Some TLENs are over 240 million base pairs. Does anyone know how can reads get that long?
Neither read is 240Mb in length (it'll be 100 or 150 or whatever length your sequenced to). The 240Mb is the inferred template length based on read alignments of the two reads in the read pair. If the reads in a read pairs alignment 240Mb from each other, TLEN is going to be 240Mb^. The actual sequenced DNA fragment (
template in SAM specification terminology) is certainly not 240Mb in length. Possible reasons are:
The read alignment for one or both reads could be incorrect. Large genome have many repetative regions and most aligners, when faced with many possible alignment locations, will random choose one. Aligners will typically report a mapping quality score to indicate a level of confidence in the alignment. Low mapq indicate the aligner has low confidence that the alignment is correct.
E.g.: a fragment from a telomere could have one read aligned to each telomere of chr1. This would result in a TLEN of around 249Mb.
E.g.: the two reads from a L1HS LINE element could be aligned to different L1HS repeats in the reference
Chimeric fragments resulted the generation of a chimeric fragment in which two DNA segments are repaired to each other during library preparation. This will result in the two reads aligning to different locations. If those locations were near the start/end of a large chromosome, you'll get a very large TLEN.
The rate of such errors depends on the sample library preparation used.
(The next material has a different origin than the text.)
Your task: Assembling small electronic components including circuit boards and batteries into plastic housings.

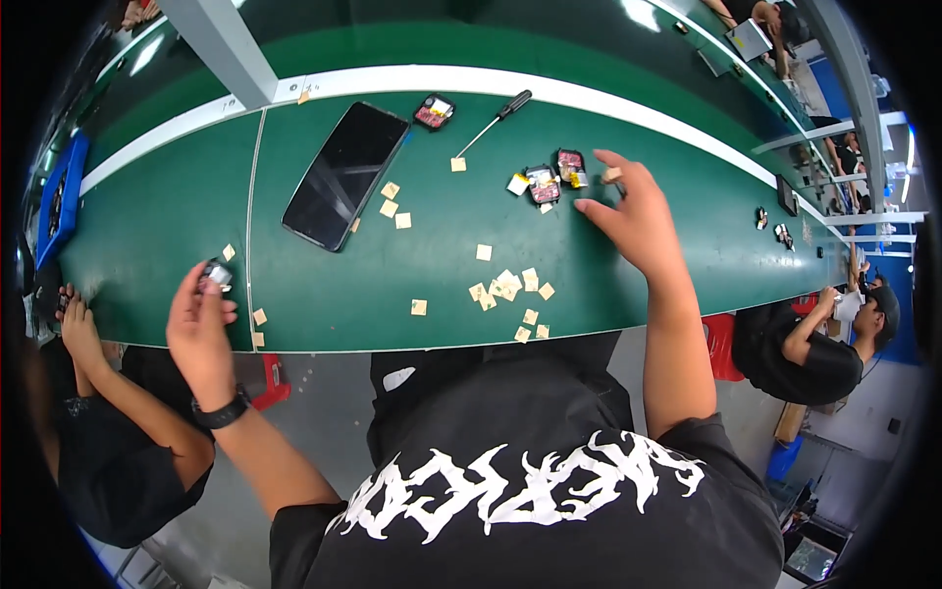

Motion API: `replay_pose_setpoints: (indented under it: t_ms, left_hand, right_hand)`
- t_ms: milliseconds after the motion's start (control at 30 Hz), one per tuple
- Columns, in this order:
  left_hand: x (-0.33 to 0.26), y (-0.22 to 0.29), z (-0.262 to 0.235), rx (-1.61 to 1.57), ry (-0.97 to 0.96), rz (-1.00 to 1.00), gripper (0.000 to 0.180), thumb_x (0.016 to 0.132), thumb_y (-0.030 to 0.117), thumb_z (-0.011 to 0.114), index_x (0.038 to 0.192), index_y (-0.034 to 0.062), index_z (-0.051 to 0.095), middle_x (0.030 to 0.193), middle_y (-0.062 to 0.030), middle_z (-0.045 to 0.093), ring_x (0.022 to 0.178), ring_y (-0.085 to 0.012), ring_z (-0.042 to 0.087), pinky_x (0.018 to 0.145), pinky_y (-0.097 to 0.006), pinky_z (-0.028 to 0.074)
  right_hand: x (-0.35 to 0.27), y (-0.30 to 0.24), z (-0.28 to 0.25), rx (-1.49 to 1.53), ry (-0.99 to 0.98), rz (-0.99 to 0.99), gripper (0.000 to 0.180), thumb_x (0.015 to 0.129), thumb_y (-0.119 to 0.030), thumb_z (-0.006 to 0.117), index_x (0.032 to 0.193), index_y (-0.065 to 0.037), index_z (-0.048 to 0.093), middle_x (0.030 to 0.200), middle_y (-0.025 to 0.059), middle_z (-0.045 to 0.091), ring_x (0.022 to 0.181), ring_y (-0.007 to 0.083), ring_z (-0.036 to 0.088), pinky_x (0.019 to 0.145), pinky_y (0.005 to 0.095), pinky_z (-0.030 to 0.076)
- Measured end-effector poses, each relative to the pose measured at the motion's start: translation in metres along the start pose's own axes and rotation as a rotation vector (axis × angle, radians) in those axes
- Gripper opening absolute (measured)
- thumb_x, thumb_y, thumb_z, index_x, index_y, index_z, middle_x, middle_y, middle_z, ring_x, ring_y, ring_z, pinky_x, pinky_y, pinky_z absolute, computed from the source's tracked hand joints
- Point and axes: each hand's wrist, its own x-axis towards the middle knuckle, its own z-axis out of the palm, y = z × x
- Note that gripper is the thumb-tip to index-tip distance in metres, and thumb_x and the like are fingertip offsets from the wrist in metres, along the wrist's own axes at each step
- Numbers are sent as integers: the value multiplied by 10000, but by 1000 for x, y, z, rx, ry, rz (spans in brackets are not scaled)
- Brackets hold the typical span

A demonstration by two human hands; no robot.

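Observation:
At the left, over the bench's front edge, my left hand (201,329) has its thumb and fingers closed on a small black electronic unit (214,277) with a shiny silvery part. Fingers cover much of that unit. My right hand (636,211) reaches over the bench with thumb and index finger spread and nothing visible between them. Just left of its fingertips lie two similar units, one (570,167) nearest the hand and the other (543,187) beside it. Both are black-cased with reddish insides and white and yellow parts. A small pale yellow piece (517,184) lies alongside.
Small pale square pieces (505,285) lie scattered on the green bench (334,294). Further back are a black smartphone (346,177), another black unit (434,112) and a screwdriver (497,122). A grey post (224,49) rises behind. Co-workers sit on both sides.

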Motion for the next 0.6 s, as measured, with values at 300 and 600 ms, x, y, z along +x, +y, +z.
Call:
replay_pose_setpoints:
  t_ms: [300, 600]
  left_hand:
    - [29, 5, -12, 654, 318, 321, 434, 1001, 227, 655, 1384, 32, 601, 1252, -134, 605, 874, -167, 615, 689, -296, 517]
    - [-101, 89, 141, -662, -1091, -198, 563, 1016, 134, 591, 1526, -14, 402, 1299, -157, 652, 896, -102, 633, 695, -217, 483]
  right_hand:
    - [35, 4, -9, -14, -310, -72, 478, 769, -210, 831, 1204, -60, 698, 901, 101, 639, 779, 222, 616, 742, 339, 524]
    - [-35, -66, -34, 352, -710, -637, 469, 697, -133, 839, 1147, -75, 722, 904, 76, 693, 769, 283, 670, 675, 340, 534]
For example, FFPE samples have a higher rate than fresh frozen.
The sample genome could contain a genome rearrangement causing two regions that are very far apart in the reference to be close together in the sample (e.g a translocation from one end of a chromosome to another). If the sequence fragment straddles a breakpoint, the TLEN will to be large but actual length of the sequence fragment would be in line with the library fragment size distribution.
^ Whether TLEN includes the length of the read alignments depends aligner. Some do, some don't, and the SAM specifications themselves have changed so there's never going to be consensus going forward.